> Task brief: The answer must be an exact copy of the listing below.

> Available data:
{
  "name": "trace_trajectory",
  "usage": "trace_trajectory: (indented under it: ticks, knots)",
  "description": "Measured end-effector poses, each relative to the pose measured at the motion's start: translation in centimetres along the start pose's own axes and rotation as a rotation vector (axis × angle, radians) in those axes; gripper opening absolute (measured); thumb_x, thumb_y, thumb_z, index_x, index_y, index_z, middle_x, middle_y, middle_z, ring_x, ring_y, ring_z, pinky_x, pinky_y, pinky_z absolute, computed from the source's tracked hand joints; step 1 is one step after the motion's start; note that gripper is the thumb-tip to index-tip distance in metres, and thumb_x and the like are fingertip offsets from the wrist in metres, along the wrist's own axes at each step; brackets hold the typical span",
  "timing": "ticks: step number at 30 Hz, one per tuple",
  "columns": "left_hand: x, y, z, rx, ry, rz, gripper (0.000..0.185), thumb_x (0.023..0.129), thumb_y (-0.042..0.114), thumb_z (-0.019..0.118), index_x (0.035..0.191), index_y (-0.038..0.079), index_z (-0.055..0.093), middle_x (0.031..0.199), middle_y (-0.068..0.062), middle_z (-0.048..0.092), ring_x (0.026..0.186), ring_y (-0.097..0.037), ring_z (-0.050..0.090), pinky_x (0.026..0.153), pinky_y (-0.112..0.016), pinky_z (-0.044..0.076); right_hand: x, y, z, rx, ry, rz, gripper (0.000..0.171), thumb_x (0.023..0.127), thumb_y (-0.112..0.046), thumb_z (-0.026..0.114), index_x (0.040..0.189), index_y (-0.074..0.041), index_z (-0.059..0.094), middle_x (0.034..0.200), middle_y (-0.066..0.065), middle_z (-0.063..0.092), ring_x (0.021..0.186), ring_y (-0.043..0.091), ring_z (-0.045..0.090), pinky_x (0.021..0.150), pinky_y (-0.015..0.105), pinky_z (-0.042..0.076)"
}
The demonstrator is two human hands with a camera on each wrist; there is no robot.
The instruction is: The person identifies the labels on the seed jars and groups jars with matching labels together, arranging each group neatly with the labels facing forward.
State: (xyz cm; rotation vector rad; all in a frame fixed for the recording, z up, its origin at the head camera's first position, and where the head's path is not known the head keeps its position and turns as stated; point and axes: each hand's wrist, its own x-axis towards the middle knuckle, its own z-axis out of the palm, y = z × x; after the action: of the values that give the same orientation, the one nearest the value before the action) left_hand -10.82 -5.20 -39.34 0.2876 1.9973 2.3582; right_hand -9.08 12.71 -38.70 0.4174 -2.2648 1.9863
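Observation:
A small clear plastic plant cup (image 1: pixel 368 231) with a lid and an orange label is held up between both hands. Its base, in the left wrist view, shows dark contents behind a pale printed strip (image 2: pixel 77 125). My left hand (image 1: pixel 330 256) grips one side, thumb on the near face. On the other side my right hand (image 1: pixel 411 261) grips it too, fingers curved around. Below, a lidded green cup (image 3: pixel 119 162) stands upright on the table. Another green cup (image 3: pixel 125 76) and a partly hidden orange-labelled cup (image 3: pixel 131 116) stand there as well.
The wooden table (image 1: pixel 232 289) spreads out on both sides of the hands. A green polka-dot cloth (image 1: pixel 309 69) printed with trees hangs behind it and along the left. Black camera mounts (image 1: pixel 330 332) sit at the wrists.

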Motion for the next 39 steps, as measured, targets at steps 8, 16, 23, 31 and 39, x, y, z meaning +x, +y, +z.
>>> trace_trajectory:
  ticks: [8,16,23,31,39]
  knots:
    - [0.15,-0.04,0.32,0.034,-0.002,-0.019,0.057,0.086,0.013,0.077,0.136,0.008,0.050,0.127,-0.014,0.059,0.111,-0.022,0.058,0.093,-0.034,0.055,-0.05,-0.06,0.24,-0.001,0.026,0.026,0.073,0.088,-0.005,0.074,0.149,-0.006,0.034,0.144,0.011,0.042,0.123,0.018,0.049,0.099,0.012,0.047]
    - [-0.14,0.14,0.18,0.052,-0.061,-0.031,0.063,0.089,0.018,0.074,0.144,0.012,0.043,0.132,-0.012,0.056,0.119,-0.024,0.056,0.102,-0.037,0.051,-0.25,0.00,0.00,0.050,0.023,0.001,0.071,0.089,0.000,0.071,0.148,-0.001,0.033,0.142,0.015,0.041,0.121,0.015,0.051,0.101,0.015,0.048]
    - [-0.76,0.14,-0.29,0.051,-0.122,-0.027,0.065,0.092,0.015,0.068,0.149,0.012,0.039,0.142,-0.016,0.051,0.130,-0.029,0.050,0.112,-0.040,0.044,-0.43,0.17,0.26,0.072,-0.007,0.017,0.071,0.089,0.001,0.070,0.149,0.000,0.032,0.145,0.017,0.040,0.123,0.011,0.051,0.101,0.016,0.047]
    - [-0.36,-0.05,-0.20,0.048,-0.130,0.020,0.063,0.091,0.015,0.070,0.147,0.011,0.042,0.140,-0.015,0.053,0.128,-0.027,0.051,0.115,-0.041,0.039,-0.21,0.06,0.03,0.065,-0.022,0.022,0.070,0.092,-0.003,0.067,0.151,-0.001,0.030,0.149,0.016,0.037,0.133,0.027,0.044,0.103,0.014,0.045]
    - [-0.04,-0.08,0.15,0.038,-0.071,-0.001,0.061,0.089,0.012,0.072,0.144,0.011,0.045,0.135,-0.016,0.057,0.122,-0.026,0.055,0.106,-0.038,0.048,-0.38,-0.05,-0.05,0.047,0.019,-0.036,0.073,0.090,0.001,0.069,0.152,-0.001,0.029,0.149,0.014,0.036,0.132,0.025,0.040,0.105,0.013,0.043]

> The completed task:
{
  "name": "trace_trajectory",
  "usage": "trace_trajectory: (indented under it: ticks, knots)",
  "description": "Measured end-effector poses, each relative to the pose measured at the motion's start: translation in centimetres along the start pose's own axes and rotation as a rotation vector (axis × angle, radians) in those axes; gripper opening absolute (measured); thumb_x, thumb_y, thumb_z, index_x, index_y, index_z, middle_x, middle_y, middle_z, ring_x, ring_y, ring_z, pinky_x, pinky_y, pinky_z absolute, computed from the source's tracked hand joints; step 1 is one step after the motion's start; note that gripper is the thumb-tip to index-tip distance in metres, and thumb_x and the like are fingertip offsets from the wrist in metres, along the wrist's own axes at each step; brackets hold the typical span",
  "timing": "ticks: step number at 30 Hz, one per tuple",
  "columns": "left_hand: x, y, z, rx, ry, rz, gripper (0.000..0.185), thumb_x (0.023..0.129), thumb_y (-0.042..0.114), thumb_z (-0.019..0.118), index_x (0.035..0.191), index_y (-0.038..0.079), index_z (-0.055..0.093), middle_x (0.031..0.199), middle_y (-0.068..0.062), middle_z (-0.048..0.092), ring_x (0.026..0.186), ring_y (-0.097..0.037), ring_z (-0.050..0.090), pinky_x (0.026..0.153), pinky_y (-0.112..0.016), pinky_z (-0.044..0.076); right_hand: x, y, z, rx, ry, rz, gripper (0.000..0.171), thumb_x (0.023..0.127), thumb_y (-0.112..0.046), thumb_z (-0.026..0.114), index_x (0.040..0.189), index_y (-0.074..0.041), index_z (-0.059..0.094), middle_x (0.034..0.200), middle_y (-0.066..0.065), middle_z (-0.063..0.092), ring_x (0.021..0.186), ring_y (-0.043..0.091), ring_z (-0.045..0.090), pinky_x (0.021..0.150), pinky_y (-0.015..0.105), pinky_z (-0.042..0.076)"
}
The demonstrator is two human hands with a camera on each wrist; there is no robot.
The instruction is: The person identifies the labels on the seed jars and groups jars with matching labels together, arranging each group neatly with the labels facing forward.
State: (xyz cm; rotation vector rad; all in a frame fixed for the recording, z up, its origin at the head camera's first position, and where the head's path is not known the head keeps its position and turns as stated; point and axes: each hand's wrist, its own x-axis towards the middle knuckle, its own z-axis out of the palm, y = z × x; after the action: of the values that give the same orientation, the one nearest the value before the action) left_hand -10.82 -5.20 -39.34 0.2876 1.9973 2.3582; right_hand -9.08 12.71 -38.70 0.4174 -2.2648 1.9863
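Observation:
A small clear plastic plant cup (image 1: pixel 368 231) with a lid and an orange label is held up between both hands. Its base, in the left wrist view, shows dark contents behind a pale printed strip (image 2: pixel 77 125). My left hand (image 1: pixel 330 256) grips one side, thumb on the near face. On the other side my right hand (image 1: pixel 411 261) grips it too, fingers curved around. Below, a lidded green cup (image 3: pixel 119 162) stands upright on the table. Another green cup (image 3: pixel 125 76) and a partly hidden orange-labelled cup (image 3: pixel 131 116) stand there as well.
The wooden table (image 1: pixel 232 289) spreads out on both sides of the hands. A green polka-dot cloth (image 1: pixel 309 69) printed with trees hangs behind it and along the left. Black camera mounts (image 1: pixel 330 332) sit at the wrists.
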
Motion for the next 39 steps, as measured, targets at steps 8, 16, 23, 31 and 39, x, y, z meaning +x, +y, +z.
>>> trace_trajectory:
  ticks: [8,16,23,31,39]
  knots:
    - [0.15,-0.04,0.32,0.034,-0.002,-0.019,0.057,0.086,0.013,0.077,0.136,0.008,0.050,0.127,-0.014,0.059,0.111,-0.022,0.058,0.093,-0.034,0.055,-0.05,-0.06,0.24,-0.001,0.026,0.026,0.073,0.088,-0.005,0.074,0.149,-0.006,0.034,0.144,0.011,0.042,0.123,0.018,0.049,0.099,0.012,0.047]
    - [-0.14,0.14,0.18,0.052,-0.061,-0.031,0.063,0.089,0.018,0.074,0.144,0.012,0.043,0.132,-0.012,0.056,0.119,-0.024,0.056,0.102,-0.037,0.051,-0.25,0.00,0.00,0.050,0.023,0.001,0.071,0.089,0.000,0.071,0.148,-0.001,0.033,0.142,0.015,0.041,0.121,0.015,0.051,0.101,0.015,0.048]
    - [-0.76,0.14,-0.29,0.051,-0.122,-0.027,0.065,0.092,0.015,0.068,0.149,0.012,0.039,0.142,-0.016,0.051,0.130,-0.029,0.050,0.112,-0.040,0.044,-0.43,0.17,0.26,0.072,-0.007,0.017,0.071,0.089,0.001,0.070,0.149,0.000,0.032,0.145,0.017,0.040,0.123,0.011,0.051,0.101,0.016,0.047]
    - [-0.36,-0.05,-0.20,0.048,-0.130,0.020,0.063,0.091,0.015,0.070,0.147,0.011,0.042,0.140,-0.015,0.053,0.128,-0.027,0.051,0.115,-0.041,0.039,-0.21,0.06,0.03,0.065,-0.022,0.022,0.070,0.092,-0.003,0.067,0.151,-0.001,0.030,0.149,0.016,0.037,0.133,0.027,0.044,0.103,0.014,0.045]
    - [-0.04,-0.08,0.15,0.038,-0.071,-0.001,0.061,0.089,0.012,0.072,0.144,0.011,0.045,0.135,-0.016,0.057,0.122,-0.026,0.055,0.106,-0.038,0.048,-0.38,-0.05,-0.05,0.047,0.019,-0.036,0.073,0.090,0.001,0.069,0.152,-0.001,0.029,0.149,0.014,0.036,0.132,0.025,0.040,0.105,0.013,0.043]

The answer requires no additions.